Extend the static quota mechanism to throttle message production in a broker if any active broker in the cluster is running out of disk.
- Current situation
- Motivation
- Proposal
- Configuration Summary
- Metrics
- Rejected Alternatives
- Affected Projects
- Compatibility
The kafka-static-quota-plugin applies byte-rate limits on client connections to individual brokers (thresholds derived from storage limits), slowing producers down when used storage is over the soft limit (but below the hard limit) and effectively pausing publication when reaching or exceeding the hard limit. This largely prevents out of disk scenarios when partition replicas are replicated to all brokers thus there is largely similar disk usage between all brokers. Assuming all the brokers have similar disk usage levels, they will all apply rate limits at similar times and levels, effectively giving cluster-wide out-of-storage protection.
This however provides limited protection to clusters with un-even distribution of partition replicas and thus storage usage. Additionally, it ties the plug-in directly to storage usage, there are other factors which users may wish to respond to.
As clusters scale up the likelihood of even partition replica distribution drops. When partition replica are not evenly
distributed it is possible for replication from broker 1
to broker 2
will cause broker 2
to consume all available
storage without triggering throttling of clients, as broker 1
disk usage remains acceptable.
Addressing the effects of uneven partition replicas distribution sounds like it should come
under KIP-73. Unfortunately replication
quotas are designed to manage the additional network load of migrating replicas between brokers, which does not address
client publication leading to out of disk conditions through replication. As replication throttling is configured in
terms of TopicPartitions
the quota plug-in would need a mechanism to translate a logDir into the set of
TopicPartitions replicated to that directory. Assuming it generated the appropriate throttle configuration this could
lead to unpredictable latency spikes for producers configured with acks = 1
or acks = all
as the replication from
partition leader to follower may be delayed due to the throttle.
Currently, the kafka-quotas-plugin considers the total quantity of storage attached to a single broker and how much of that is used ( see issue#2) when considering whether to apply throttling to clients. This is problematic with respect to handling disk failure for Just a Bunch Of Disks (JBOD) deployments (KIP-112) as the broker will take partitions offline when the volume they are stored on runs out of space. Which in the case of unbalanced usage between volumes can lead to a volume running out of storage without throttling being applied.
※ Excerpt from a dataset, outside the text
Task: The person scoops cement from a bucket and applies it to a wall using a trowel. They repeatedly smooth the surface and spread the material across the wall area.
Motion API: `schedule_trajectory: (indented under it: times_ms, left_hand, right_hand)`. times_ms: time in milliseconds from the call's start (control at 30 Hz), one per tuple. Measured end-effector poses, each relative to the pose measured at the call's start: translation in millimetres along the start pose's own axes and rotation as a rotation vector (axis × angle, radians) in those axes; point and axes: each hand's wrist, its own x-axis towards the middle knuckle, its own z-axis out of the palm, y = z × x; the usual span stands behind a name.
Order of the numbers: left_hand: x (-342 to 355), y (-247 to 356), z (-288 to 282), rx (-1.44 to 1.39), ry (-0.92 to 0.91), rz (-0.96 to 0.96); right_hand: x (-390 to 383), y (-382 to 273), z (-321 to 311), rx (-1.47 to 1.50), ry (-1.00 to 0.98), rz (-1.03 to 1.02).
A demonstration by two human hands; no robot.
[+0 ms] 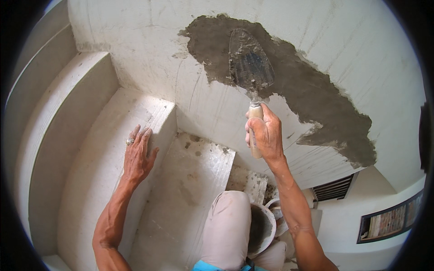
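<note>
My right hand (266, 132) is closed round the pale handle of a trowel (251, 65). The trowel's dark, mortar-smeared blade points up the wall, over a patch of wet grey mortar (312, 88). That patch runs from the upper middle down to the right across the white wall (144, 58). Whether the blade presses on the mortar or hovers just off it, I cannot tell. My left hand (139, 156) rests on the edge of a pale stair step (106, 131), fingers stretched out, a ring on one finger, holding nothing.
Pale steps climb to the left, and a lower step (185, 180) with mortar spots lies in the middle. Beside my knee stands a bucket (267, 235), with another container behind it. A dark slatted vent (334, 187) and a window (389, 221) are at the lower right.
</note>
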Motion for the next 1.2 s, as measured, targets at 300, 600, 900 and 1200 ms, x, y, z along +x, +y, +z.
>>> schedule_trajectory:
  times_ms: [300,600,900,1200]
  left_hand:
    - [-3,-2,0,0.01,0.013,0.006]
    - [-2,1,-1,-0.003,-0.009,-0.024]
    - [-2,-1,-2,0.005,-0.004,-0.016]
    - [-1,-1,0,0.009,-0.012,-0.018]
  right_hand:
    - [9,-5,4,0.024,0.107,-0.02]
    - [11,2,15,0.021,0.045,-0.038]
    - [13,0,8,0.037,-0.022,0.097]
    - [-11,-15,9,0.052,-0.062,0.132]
Throttling down message production on all broker nodes will protect the cluster from running out of disk due to replication.
Users need better protection against running out of disk on any of their nodes as it can degrade the service in unpredictable ways (corrupted segment logs) which could impede the interventions required to recover.
- Extend the kafka-quotas-plugin so that we observe the disk usage of all brokers in the cluster.
- Remove the existing local disk observations, configuration and metrics.
- Add new limit types, so that it is explicit what is being limited and better support heterogeneous disks
- throttle if available bytes less than threshold on any volume
- throttle if available ratio less than threshold on any volume
- Introduce extension points in the quotas-plugin to support pluggable sources of quotas and throttle factors
- Introduce a throttle factor fallback and throttle factor validity duration in case we cannot retrieve the cluster state
- Strimzi Cluster Operator becomes responsible for configuring the admin client connection properties of the plugin
Every broker will make its own independent throttling decision based on knowledge of the volumes on all active broker nodes. The brokers should all operate on a similar view of the cluster state and make a deterministic decision. If a broker detects that any volume in the cluster is becoming too full it will throttle production of messages. The Kafka quota API isn't rich enough to do anything smarter about only throttling writes to the brokers running out of space, so we fence the whole cluster.
This proposal will only help prevent running out-of-disk caused by topic data. It will not prevent disks being exhausted due to writes to the upcoming KRaft metadata log.
Currently, when using separate controller-only nodes*, those nodes are not described by Admin#describeCluster
and we cannot use
Admin#describeLogDirs
against the controllers. So the disk usage of the volume could be invisible. We should not
enable this plugin on a controller-only node.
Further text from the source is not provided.